* **TASK TO CARRY OUT**:
When you reach the listing, restate it word for word, leaving nothing out.

**** STORED DATA

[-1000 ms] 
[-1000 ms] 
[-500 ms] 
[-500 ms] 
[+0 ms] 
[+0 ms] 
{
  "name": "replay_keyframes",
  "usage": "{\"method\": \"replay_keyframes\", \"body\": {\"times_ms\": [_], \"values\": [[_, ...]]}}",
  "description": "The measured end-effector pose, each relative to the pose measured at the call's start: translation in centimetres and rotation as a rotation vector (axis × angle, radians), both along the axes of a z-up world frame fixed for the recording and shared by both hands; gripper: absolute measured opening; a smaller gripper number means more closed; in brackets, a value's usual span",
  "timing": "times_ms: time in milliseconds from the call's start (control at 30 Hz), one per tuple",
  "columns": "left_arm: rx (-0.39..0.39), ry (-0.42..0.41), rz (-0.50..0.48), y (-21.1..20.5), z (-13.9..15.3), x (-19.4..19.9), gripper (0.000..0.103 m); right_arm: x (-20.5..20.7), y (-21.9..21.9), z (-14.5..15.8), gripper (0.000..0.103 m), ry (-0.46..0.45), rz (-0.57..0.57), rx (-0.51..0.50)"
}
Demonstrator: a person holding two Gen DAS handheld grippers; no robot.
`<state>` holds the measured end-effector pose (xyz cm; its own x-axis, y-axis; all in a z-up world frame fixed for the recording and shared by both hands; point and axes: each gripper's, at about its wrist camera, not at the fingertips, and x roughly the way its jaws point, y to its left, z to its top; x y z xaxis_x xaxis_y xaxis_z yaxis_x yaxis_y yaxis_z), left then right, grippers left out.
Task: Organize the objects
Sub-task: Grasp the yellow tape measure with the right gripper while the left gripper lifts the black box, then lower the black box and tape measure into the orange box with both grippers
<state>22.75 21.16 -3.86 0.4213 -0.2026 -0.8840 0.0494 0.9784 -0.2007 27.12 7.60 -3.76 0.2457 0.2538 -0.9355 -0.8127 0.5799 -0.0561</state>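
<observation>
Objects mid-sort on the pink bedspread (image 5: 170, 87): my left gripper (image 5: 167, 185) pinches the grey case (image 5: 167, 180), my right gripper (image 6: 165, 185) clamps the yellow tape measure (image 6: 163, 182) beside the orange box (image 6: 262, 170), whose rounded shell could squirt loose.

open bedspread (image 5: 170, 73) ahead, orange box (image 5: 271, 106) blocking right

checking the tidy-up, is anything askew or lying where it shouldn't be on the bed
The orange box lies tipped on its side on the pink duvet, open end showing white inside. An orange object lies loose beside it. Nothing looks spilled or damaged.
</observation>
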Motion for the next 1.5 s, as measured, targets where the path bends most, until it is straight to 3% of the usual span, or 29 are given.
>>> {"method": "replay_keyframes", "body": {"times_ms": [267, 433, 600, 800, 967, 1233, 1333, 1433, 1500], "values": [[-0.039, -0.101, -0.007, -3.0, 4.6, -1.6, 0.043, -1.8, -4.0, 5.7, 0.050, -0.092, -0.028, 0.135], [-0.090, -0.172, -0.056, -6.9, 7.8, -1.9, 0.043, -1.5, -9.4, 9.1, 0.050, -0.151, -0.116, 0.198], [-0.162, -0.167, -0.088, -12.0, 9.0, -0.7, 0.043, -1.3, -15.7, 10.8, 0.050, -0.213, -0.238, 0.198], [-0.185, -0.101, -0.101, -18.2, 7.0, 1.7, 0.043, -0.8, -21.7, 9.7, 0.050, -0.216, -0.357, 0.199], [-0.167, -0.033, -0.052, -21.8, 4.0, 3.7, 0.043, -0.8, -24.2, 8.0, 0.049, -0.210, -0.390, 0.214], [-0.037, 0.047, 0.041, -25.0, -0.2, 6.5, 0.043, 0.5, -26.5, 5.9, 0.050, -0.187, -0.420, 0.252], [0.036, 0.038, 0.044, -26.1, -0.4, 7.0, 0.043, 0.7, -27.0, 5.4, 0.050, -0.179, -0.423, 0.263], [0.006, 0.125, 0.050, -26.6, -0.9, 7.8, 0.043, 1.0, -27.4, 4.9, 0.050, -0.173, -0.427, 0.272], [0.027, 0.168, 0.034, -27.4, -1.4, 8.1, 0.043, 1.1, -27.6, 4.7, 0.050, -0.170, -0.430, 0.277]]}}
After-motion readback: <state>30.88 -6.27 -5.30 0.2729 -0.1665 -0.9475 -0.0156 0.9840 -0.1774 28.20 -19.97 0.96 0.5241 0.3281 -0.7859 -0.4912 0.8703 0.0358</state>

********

* **EXPECTED ANSWER**:
[-1000 ms] 
[-1000 ms] 
[-500 ms] 
[-500 ms] 
[+0 ms] 
[+0 ms] 
{
  "name": "replay_keyframes",
  "usage": "{\"method\": \"replay_keyframes\", \"body\": {\"times_ms\": [_], \"values\": [[_, ...]]}}",
  "description": "The measured end-effector pose, each relative to the pose measured at the call's start: translation in centimetres and rotation as a rotation vector (axis × angle, radians), both along the axes of a z-up world frame fixed for the recording and shared by both hands; gripper: absolute measured opening; a smaller gripper number means more closed; in brackets, a value's usual span",
  "timing": "times_ms: time in milliseconds from the call's start (control at 30 Hz), one per tuple",
  "columns": "left_arm: rx (-0.39..0.39), ry (-0.42..0.41), rz (-0.50..0.48), y (-21.1..20.5), z (-13.9..15.3), x (-19.4..19.9), gripper (0.000..0.103 m); right_arm: x (-20.5..20.7), y (-21.9..21.9), z (-14.5..15.8), gripper (0.000..0.103 m), ry (-0.46..0.45), rz (-0.57..0.57), rx (-0.51..0.50)"
}
Demonstrator: a person holding two Gen DAS handheld grippers; no robot.
`<state>` holds the measured end-effector pose (xyz cm; its own x-axis, y-axis; all in a z-up world frame fixed for the recording and shared by both hands; point and axes: each gripper's, at about its wrist camera, not at the fingertips, and x roughly the way its jaws point, y to its left, z to its top; x y z xaxis_x xaxis_y xaxis_z yaxis_x yaxis_y yaxis_z), left then right, grippers left out.
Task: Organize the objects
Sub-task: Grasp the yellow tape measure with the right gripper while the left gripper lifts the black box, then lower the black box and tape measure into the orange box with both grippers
<state>22.75 21.16 -3.86 0.4213 -0.2026 -0.8840 0.0494 0.9784 -0.2007 27.12 7.60 -3.76 0.2457 0.2538 -0.9355 -0.8127 0.5799 -0.0561</state>
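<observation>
Objects mid-sort on the pink bedspread (image 5: 170, 87): my left gripper (image 5: 167, 185) pinches the grey case (image 5: 167, 180), my right gripper (image 6: 165, 185) clamps the yellow tape measure (image 6: 163, 182) beside the orange box (image 6: 262, 170), whose rounded shell could squirt loose.

open bedspread (image 5: 170, 73) ahead, orange box (image 5: 271, 106) blocking right

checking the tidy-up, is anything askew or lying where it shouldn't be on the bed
The orange box lies tipped on its side on the pink duvet, open end showing white inside. An orange object lies loose beside it. Nothing looks spilled or damaged.
</observation>
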Motion for the next 1.5 s, as measured, targets where the path bends most, until it is straight to 3% of the usual span, or 29 are given.
>>> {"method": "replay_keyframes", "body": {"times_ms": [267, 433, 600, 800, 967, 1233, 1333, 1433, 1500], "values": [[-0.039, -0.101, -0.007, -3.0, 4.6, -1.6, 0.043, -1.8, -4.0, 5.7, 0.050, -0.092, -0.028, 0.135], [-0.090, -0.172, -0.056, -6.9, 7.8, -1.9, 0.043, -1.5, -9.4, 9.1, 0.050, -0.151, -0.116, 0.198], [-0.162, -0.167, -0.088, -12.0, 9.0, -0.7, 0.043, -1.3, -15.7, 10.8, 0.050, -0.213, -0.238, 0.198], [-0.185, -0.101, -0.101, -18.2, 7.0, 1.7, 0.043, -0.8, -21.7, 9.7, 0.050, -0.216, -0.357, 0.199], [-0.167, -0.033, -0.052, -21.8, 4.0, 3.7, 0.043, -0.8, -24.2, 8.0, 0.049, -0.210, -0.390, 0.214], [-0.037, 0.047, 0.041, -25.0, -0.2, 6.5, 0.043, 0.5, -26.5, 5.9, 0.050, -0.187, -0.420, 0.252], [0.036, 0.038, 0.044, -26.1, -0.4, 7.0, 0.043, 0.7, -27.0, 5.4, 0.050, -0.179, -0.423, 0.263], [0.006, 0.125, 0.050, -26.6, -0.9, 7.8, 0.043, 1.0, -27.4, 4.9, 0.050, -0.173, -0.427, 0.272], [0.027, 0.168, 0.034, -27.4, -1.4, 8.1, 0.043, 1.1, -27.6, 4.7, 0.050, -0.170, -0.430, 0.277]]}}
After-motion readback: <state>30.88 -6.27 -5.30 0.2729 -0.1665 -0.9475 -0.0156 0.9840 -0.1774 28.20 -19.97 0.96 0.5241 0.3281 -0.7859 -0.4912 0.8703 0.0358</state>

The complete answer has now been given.